Freitag, 21. Juli 2017

Campingplatz: Keine Transparenz, zu viel "Bürger"nähe

"Transparenz“ und „Bürgernähe“ stehen auf der Monstranz, die manche Politiker in einer Art Dauerprozession vor sich hertragen, wenigstens zu Wahlkampfzeiten. Sind letztere vorbei, beweist sich, welchen Restwert die Wahlkampfslogans haben. Die Causa Campingplatz zeigt: einen geringen, um nicht zu sagen keinen.

Der Reihe nach: Eine Familie betreibt den Limburger Campingplatz seit Jahrzehnten als Pächter. Der Bürgermeister wollte diesen Pachtvertrag nun in einen Erbbaurechtsvertrag mit vierzigjähriger Laufzeit umwandeln. Das Erbbaurecht macht die Inhaber für die Laufzeit des Vertrages de facto zu Eigentümern. Im Falle des Campingplatzes hätte das bedeutet: Die Familie kann vier Jahrzehnte lang schalten und walten wie sie will, ist aber auch für die dringend notwendigen Investitionen verantwortlich, von denen manche behaupten, dass sie eine siebenstellige Summe erreichen können. Die Magistratsvorlage, auf deren Grundlage die Stadtverordneten diese finanziell und zeitlich weitreichende Entscheidung treffen sollten, war ganze zwei Seiten lang und enthielt keinerlei Informationen unter anderem dazu, was die Pächterfamilie mit dem Campingplatz vorhat. Dann folgte ein eigentlich ganz normaler Vorgang: Die Stadtverordneten beschlossen einen zweiten Beratungsgang mit der Bitte an Bürgermeister und Pächterfamilie, mehr Informationen zu Vertrag und Zukunft des Campingplatzes vorzulegen. Bedeutsame Beschlüsse wie diesen nur auf solider Datenbasis zu fassen, ist nicht nur das Recht, sondern auch die Pflicht der Stadtverordneten. Die Reaktion von Bürgermeister und Pächterfamilie war alles andere als ganz normal: Beide reagierten verschnupft, die Pächterin kündigte beleidigt den Pachtvertrag und teilte heftig sowie knapp unter der Gürtellinie gegen ihr unliebsame Stadtverordnete aus.

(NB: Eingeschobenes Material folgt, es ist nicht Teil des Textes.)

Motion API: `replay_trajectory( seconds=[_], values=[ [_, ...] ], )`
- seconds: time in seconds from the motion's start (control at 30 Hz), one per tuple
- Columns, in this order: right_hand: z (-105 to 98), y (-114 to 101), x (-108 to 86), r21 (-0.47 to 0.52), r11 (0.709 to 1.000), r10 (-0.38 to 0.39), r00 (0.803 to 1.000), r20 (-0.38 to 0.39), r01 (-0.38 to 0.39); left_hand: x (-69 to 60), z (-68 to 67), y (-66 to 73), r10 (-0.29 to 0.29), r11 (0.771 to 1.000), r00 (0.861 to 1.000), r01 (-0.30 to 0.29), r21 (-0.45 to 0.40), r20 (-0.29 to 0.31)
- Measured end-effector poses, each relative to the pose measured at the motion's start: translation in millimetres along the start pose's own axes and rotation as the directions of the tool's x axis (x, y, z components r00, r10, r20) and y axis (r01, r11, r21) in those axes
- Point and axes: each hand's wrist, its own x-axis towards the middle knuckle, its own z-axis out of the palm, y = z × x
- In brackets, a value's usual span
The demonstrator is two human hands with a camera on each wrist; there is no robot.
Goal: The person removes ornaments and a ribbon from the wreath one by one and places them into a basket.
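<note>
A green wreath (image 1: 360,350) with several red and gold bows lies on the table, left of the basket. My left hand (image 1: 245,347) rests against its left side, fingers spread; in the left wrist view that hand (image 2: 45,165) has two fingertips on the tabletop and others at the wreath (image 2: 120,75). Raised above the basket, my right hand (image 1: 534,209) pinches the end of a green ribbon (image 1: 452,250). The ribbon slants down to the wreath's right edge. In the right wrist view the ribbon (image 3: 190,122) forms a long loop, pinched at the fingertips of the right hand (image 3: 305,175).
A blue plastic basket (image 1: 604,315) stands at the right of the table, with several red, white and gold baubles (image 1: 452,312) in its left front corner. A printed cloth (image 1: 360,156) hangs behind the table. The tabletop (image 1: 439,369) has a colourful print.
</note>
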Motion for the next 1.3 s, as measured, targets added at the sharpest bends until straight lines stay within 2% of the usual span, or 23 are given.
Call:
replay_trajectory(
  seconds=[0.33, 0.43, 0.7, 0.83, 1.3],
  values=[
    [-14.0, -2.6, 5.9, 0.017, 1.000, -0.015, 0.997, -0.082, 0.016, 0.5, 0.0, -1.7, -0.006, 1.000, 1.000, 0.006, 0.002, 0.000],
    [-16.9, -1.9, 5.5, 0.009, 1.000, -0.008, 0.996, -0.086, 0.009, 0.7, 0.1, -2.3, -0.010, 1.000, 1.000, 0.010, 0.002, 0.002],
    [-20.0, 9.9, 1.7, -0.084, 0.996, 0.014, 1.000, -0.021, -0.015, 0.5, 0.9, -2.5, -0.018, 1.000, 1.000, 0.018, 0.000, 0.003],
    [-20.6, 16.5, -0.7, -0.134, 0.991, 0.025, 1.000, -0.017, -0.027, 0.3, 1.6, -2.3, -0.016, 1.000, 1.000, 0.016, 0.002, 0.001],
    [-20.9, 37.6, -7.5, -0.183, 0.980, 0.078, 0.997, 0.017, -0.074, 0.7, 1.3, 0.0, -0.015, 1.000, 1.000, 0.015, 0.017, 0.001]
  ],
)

Die im Wahlkampf immer wieder versprochene Transparenz hat der Bürgermeister damit (zum wiederholten Male) nicht geliefert. Das Gegenteil ist der Fall. Wovor hatten Bürgermeister und Pächterin so große Angst, als die Parlamentarier ihre Fragen formulierten, insbesondere hinsichtlich Finanzen und Weiterentwicklung des Platzes? Was hätte dagegen gesprochen, die erbetenen Unterlagen während der Sommerpause zusammenzustellen und dann im September beschließen zu lassen? Wir wissen es nicht.

Und was die Bürgerbeteiligung bzw. Bürgernähe betrifft, gilt: „Bürgern“ (bzw. in diesem Fall: Bürgerinnen), die geschäftliche Beziehungen mit der Stadt pflegen, darf der Bürgermeister nicht zu „nah“ sein und er darf sie auch bei seiner Entscheidungsfindung nicht „beteiligen“. Bei Geschäftsbeziehungen mit Dritten ist es vielmehr seine Aufgabe, die Interessen der Stadt zu vertreten - und nicht die des Geschäftspartners. Das schließt eine kooperative und ggf. freundschaftliche Zusammenarbeit in der täglichen Praxis nicht aus. Eine Grenze ist aber nicht nur erreicht, sondern eindeutig überschritten, wenn der Bürgermeister der Pächterin parteipolitisch motivierte Tipps und Tricks anbietet, mit denen sie ihr Interesse (daran, keine Informationenzu geben) gegen das Interesse der Stadtverordneten (Informationen zu bekommen) durchsetzen kann.

Der neueste Höhepunkt des Skandälchens beweist: Die Pächterin ist gut beraten, sich gut beraten zu lassen, sobald sie das ihr vertraute Terrain zwischen Pommes und Duschmarken verlässt. Wenn sie schon den Bürgermeister um Hilfe bittet und wenn dieser sich schon nicht zu schade ist, ihr Ratschläge zu geben, dann sollte sein Rat an sie sein, endlich den Mund zu halten. Im Moment redet die gute Frau nämlich nicht nur sich, sondern auch den Verwaltungschef um Kopf und Kragen.